Dalam kasus ini, utamanya adalah dalam hubungan keluarga. Seorang anak menjadi tak
terbuka pada orang tua mereka karena banyak alasan. Salah satunya adalah karena
pemahaman yang salah. Sering kali orang tua lupa bahwa anak-anak juga memiliki perasaan
yang sensitif dan mampu berpikir mengenai masalah ‘orang dewasa’.

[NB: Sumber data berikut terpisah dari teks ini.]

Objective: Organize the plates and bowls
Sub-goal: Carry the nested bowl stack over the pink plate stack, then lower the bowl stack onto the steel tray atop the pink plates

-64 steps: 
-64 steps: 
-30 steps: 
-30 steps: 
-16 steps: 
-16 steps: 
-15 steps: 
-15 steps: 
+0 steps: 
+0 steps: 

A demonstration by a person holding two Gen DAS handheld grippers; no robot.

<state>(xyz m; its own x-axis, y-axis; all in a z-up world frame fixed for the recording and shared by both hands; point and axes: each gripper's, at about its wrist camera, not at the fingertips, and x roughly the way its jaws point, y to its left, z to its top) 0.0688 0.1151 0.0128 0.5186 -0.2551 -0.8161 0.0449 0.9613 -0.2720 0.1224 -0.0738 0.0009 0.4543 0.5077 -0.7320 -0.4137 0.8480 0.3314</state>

Hal yang nampak sepele ini kadang juga membuat rendahnya tingkat kepercayaan anak pada
orang tua mereka. Dalam novel ini, yang paling terlihat adalah hubungan Leni sebagai
seorang ibu dengan Baskara yang tidak harmonis.

Leni sering kali menyalahkan anaknya, menganggap Baskara tidak memahami situasinya
hingga meninggalkannya. Padahal kenyataannya Baskara hanya membutuhkan tempat untuk
bersandar, dimana dia bisa mengeluhkan perasaannya. Leni mungkin tak pernah sadar bahwa
anaknya mengalami banyak cemoohan di sekolah, bahwa Baskara hanya butuh kasih sayang.

Ironisnya, semua kasih sayang leni untuk sang anak terlambat disampaikannya hingga nafas
terakhir Baskara. Dari cerita dalam novel ini, kita akan menyadari bahwa kasih sayang
sangatlah dibutuhkan terutama untuk orang-orang terdekat.